►

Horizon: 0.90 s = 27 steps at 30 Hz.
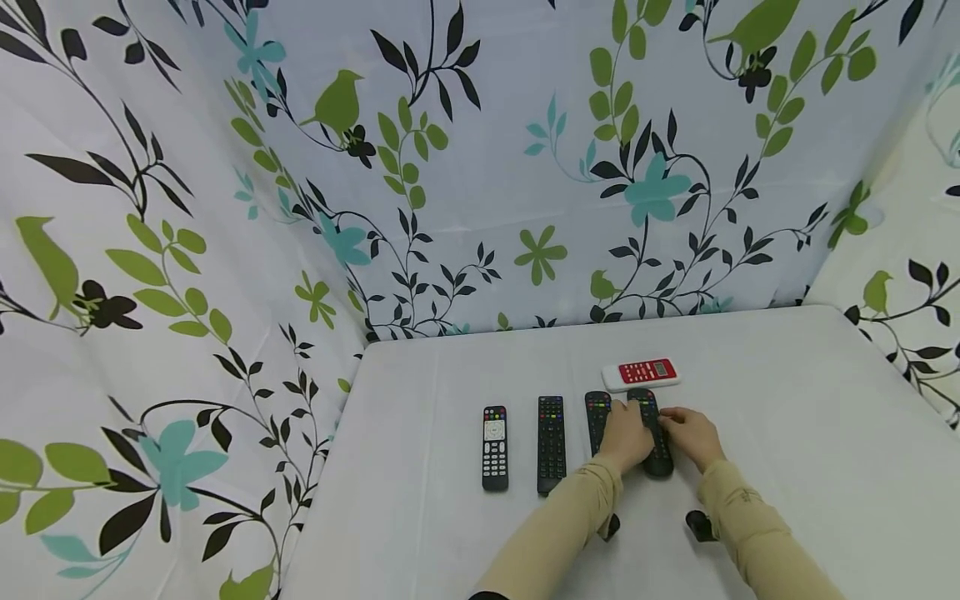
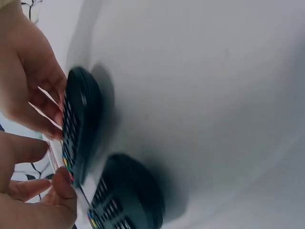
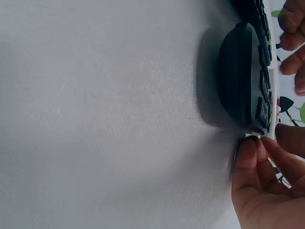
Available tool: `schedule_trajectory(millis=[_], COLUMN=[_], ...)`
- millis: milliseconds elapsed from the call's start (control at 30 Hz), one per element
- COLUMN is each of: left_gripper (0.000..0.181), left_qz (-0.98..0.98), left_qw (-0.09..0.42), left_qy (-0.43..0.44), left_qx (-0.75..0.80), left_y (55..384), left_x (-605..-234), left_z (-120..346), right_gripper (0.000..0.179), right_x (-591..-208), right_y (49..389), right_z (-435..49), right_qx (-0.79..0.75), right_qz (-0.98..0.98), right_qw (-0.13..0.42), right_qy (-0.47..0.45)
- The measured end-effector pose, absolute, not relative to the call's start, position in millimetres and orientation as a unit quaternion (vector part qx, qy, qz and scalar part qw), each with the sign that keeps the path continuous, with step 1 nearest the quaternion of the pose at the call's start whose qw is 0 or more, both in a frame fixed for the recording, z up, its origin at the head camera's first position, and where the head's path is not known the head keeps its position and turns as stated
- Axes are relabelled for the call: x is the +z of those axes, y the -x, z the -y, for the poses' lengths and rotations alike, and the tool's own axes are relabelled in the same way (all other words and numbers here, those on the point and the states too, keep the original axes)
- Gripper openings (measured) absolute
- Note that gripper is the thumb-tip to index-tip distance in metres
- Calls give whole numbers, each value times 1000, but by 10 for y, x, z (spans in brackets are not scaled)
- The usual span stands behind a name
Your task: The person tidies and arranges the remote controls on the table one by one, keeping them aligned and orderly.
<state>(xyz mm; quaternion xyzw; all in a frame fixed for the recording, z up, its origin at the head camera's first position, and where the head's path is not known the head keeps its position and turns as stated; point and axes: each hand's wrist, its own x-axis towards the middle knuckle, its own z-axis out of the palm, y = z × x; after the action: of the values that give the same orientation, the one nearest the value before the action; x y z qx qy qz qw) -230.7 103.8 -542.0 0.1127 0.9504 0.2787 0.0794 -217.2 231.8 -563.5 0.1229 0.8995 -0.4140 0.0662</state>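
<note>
A black remote control point(image 1: 658, 454) lies lengthwise on the white table between the two hands. My right hand point(image 1: 693, 435) has its fingertips at the remote's right edge; in the right wrist view its fingers point(image 3: 249, 151) meet the side of the casing. From the left, my left hand point(image 1: 627, 437) reaches in with loosely bent fingers close to the remote's upper part. It partly covers another black remote point(image 1: 597, 408) just to the left. Close up in the left wrist view, both black remotes show, the nearer remote point(image 2: 78, 112) with coloured buttons by the left fingertips.
Further left lie a long black remote point(image 1: 551, 437) and a smaller black remote point(image 1: 495, 458) with white buttons. Behind the hands, a white and red remote point(image 1: 640, 375) lies crosswise. Patterned cloth point(image 1: 480, 167) hangs beyond the table point(image 1: 427, 375). A black wrist device point(image 1: 701, 527) sits under the right sleeve.
</note>
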Motion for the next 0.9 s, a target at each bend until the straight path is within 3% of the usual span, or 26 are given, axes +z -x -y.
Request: schedule_trajectory(millis=[367,633,900], left_gripper=[36,43,43], left_qz=[-976,-986,-982], left_qw=[-13,34,74], left_qy=[-112,-92,-93], left_qx=[189,136,148], left_y=[2695,2825,2774], left_x=[-5641,-5654,-5571], left_z=[-890,-853,-920], right_gripper=[53,66,64], right_x=[-5676,-5681,-5676], right_y=[2277,2393,2464], right_z=[-2319,-2262,-2247], right_qx=[-430,-446,-424], right_qz=[-892,-882,-895], right_qw=[33,54,50], right_qy=[-137,-145,-126])
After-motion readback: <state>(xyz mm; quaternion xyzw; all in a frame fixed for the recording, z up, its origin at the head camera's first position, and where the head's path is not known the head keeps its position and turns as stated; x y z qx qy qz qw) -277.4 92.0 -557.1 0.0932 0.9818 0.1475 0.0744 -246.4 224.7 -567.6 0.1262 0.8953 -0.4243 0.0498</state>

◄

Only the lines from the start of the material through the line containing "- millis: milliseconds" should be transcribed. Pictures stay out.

Horizon: 0.90 s = 27 steps at 30 Hz.
Available tool: `schedule_trajectory(millis=[_], COLUMN=[_], ...)`
- millis: milliseconds elapsed from the call's start (control at 30 Hz), one per element

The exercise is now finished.